Frequently Asked Questions (FAQ)

Q: What is linear regression?

A: Linear regression is a way to draw the best straight line through paired x and y values. It helps you describe the relationship between two variables and estimate what y may look like for a new x value.

Q: Why do people use linear regression in statistics?

A: People use it to measure direction, strength, and prediction value in a simple model. It is useful when you need a clear summary of a trend without building a more complex statistical model.

Q: What does a line of best fit mean in linear regression?

A: It is the line that stays as close as possible to the data points overall. The calculator chooses the line that minimizes squared errors, so the fit balances points above and below the line.

Q: How do you find the equation for the line in linear regression?

A: The calculator computes the slope and intercept from the data, then writes the equation as y-hat equals intercept plus slope times x. That equation can be used to predict new values.

Q: What do the slope and intercept tell you in a linear regression?

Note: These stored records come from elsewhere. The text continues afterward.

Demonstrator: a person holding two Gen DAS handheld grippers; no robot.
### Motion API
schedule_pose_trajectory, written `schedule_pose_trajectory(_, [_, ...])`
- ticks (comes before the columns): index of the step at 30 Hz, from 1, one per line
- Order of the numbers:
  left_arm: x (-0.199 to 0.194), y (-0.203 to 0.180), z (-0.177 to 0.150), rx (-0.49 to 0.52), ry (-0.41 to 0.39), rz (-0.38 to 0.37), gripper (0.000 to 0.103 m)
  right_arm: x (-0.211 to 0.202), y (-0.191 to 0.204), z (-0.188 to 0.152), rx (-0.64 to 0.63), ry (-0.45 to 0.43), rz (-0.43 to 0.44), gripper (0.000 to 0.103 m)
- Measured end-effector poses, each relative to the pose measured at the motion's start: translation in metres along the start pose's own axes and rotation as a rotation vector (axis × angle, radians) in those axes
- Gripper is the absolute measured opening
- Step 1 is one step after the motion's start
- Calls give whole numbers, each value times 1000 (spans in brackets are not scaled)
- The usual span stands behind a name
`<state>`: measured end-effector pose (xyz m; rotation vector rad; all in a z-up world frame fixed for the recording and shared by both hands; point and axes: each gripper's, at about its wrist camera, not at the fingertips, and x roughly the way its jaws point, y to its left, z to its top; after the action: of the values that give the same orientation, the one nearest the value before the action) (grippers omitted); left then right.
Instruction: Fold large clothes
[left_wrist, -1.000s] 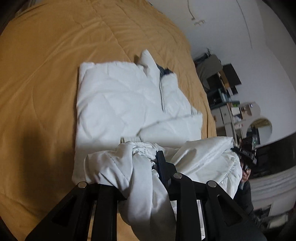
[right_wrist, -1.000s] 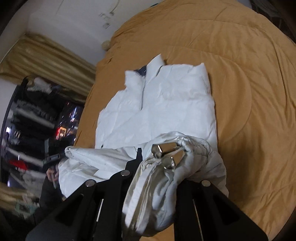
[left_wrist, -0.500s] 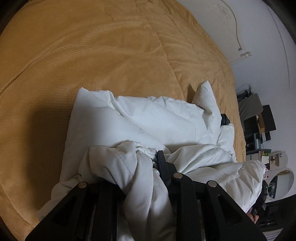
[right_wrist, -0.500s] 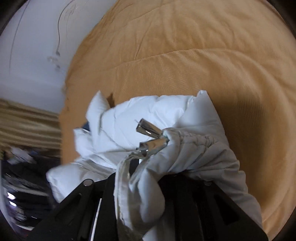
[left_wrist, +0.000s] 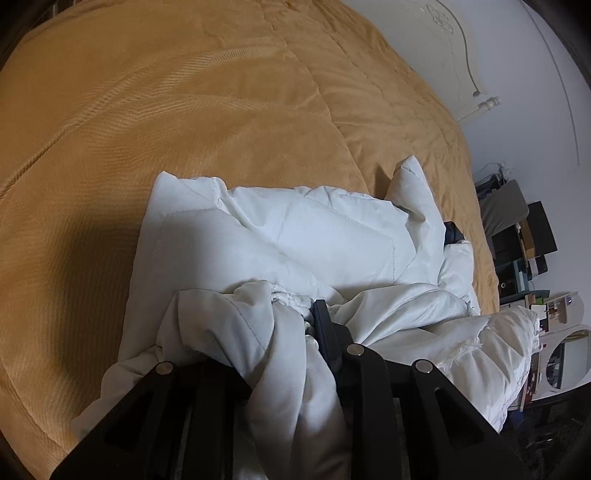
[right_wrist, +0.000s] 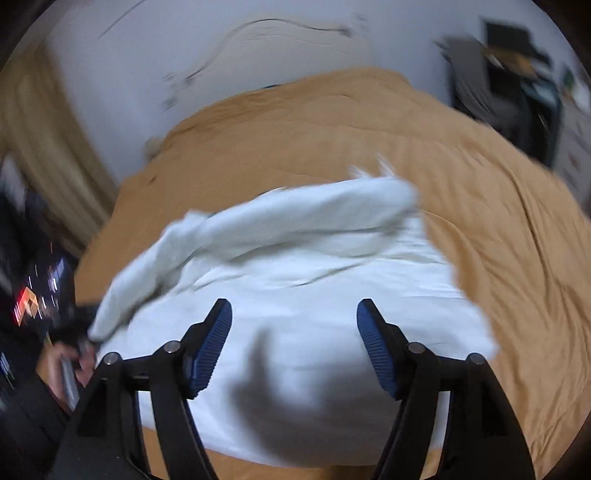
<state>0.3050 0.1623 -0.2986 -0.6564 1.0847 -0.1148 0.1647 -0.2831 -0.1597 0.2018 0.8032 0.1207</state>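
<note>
White jacket (left_wrist: 314, 236) lay bunched on the orange bedspread (left_wrist: 184, 110). My left gripper (left_wrist: 295, 317) clenched its hem at 6 o'clock, pinning the fold; right gripper (right_wrist: 293, 332) spread, holding nothing.

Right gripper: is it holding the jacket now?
No, the right gripper is open and nothing sits between its blue pads; the jacket lies beyond.

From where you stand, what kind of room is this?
Most likely a bedroom: a wide bed under a mustard quilt, beige curtains along one wall, and cluttered shelves beside it. A white padded jacket lies on the quilt.
</note>
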Motion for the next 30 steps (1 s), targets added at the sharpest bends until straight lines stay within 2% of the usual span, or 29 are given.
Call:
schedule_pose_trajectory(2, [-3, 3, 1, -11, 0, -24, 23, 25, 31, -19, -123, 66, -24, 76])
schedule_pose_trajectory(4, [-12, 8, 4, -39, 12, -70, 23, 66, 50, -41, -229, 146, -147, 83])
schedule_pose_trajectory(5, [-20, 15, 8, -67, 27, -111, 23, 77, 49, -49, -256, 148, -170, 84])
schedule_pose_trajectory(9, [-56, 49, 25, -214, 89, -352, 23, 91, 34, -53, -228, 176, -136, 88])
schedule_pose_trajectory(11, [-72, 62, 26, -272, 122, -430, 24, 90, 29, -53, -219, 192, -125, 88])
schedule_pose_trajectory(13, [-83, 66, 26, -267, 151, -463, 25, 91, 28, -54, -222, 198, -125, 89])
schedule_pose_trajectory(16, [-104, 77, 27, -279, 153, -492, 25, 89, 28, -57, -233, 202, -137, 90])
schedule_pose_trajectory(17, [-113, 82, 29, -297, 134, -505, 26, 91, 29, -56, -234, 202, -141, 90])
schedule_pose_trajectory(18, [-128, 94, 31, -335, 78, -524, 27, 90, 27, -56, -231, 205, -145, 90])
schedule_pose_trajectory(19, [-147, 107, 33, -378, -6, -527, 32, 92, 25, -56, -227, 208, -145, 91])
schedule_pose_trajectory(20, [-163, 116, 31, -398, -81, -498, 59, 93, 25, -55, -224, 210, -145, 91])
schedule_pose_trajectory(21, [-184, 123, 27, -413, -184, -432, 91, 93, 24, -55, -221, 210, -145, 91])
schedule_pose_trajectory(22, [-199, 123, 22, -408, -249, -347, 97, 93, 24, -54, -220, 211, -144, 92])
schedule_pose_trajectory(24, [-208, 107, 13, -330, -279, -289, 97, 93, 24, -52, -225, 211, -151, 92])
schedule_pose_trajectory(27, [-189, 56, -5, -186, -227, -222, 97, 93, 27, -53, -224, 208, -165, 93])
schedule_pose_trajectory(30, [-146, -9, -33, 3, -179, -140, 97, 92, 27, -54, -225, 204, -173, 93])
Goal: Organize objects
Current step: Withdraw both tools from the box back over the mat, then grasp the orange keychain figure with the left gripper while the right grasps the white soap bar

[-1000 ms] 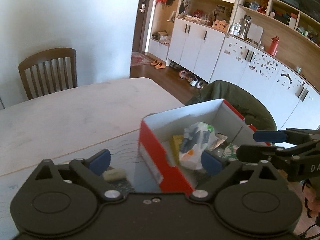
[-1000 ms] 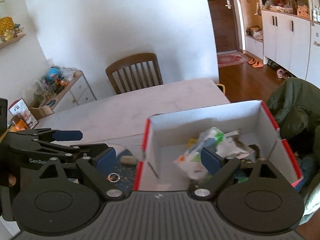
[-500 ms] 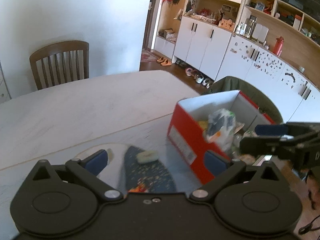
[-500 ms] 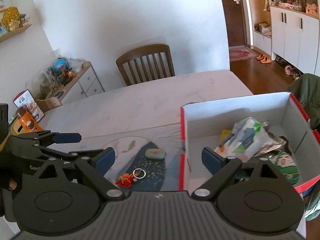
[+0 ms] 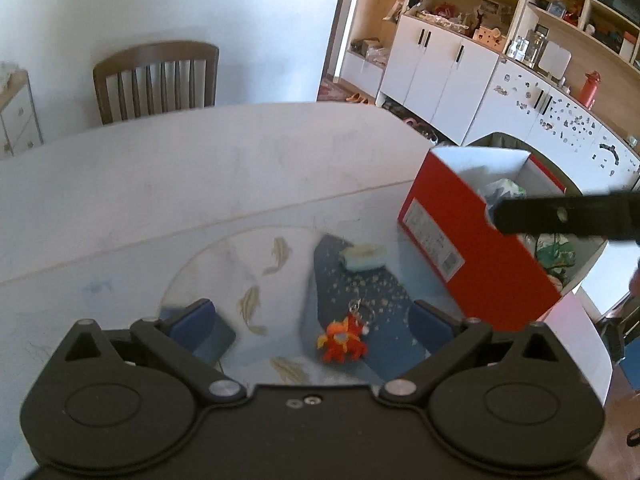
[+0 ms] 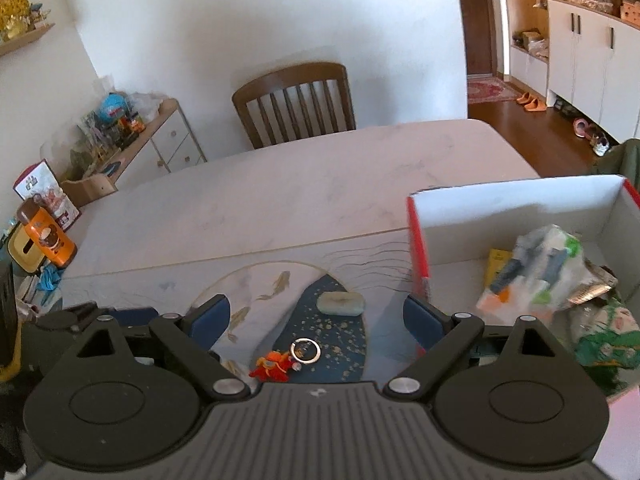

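Keychain (image 5: pixel 342 340), an orange-red plush charm with a metal ring (image 6: pixel 305 349) attached, lies on the dark blue patch of a round printed mat (image 5: pixel 248 276) on the pale table (image 5: pixel 200 168). In the left wrist view it sits at about 1 o'clock from the camera, between the two blue pads and nearer the right one. A pale green bar (image 5: pixel 363 258), soap-like, rests farther out on the same blue patch at about 12 o'clock from the charm, apart from it.

At 2 o'clock stands a red box (image 5: pixel 472 248) with a white interior, its near corner beside the mat's edge. Inside, as the right wrist view shows, are a crumpled printed bag (image 6: pixel 536 268), a yellow packet (image 6: pixel 498 266) toward the box's left wall and a green printed wrapper (image 6: pixel 608 336) at the near right.

The left gripper (image 5: pixel 314 320) hovers over the mat with its jaws spread wide and nothing between them. The right gripper (image 6: pixel 316 318) is likewise spread wide and empty, with the bar and ring showing between its pads. Its dark finger crosses the box at 3 o'clock in the left wrist view.

A wooden chair (image 6: pixel 296 106) stands at the table's far side, at 12 o'clock in the right wrist view. White cabinets (image 5: pixel 440 60) line the wall at 1 o'clock in the left view.
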Tool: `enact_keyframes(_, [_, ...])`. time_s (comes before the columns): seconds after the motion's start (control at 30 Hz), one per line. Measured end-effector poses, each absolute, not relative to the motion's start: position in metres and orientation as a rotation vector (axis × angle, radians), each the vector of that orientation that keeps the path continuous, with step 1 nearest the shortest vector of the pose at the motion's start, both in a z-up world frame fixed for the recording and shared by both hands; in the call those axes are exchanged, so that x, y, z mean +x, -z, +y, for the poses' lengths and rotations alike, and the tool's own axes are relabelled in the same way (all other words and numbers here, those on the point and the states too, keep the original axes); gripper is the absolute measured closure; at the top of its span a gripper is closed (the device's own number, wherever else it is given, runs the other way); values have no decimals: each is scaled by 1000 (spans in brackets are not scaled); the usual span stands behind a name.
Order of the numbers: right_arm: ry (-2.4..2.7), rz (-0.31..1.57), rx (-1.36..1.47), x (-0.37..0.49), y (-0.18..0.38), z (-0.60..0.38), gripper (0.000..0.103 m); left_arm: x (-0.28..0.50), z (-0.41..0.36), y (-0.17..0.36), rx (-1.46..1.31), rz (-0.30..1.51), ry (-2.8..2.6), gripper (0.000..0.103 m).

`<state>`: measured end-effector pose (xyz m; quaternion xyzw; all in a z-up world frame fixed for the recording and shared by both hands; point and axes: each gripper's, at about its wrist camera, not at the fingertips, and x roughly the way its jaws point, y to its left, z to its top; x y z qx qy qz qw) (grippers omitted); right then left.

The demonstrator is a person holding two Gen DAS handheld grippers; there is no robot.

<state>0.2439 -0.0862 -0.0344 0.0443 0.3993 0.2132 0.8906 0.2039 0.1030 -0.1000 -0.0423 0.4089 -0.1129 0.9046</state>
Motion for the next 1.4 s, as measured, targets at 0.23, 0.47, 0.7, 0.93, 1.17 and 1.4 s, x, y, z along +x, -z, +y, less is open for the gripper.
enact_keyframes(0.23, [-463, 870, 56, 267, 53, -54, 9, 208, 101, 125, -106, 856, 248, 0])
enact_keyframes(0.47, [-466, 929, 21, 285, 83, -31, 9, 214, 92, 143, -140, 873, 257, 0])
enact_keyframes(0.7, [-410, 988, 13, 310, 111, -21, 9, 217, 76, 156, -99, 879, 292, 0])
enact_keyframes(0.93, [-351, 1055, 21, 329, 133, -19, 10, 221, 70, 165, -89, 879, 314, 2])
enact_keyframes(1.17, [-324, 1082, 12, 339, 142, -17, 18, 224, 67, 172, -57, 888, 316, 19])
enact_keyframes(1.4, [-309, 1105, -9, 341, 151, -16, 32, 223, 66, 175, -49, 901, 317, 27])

A: The slope tells you how much y changes for each one-unit increase in x. The intercept tells you the predicted y value when x is zero, although that point may not always be meaningful.

Q: How can linear regression help predict future outcomes based on data?

A: Once the model fits the data, you can plug in a new x value and estimate the matching y value. That makes the calculator useful for planning, forecasting, and checking what-if scenarios.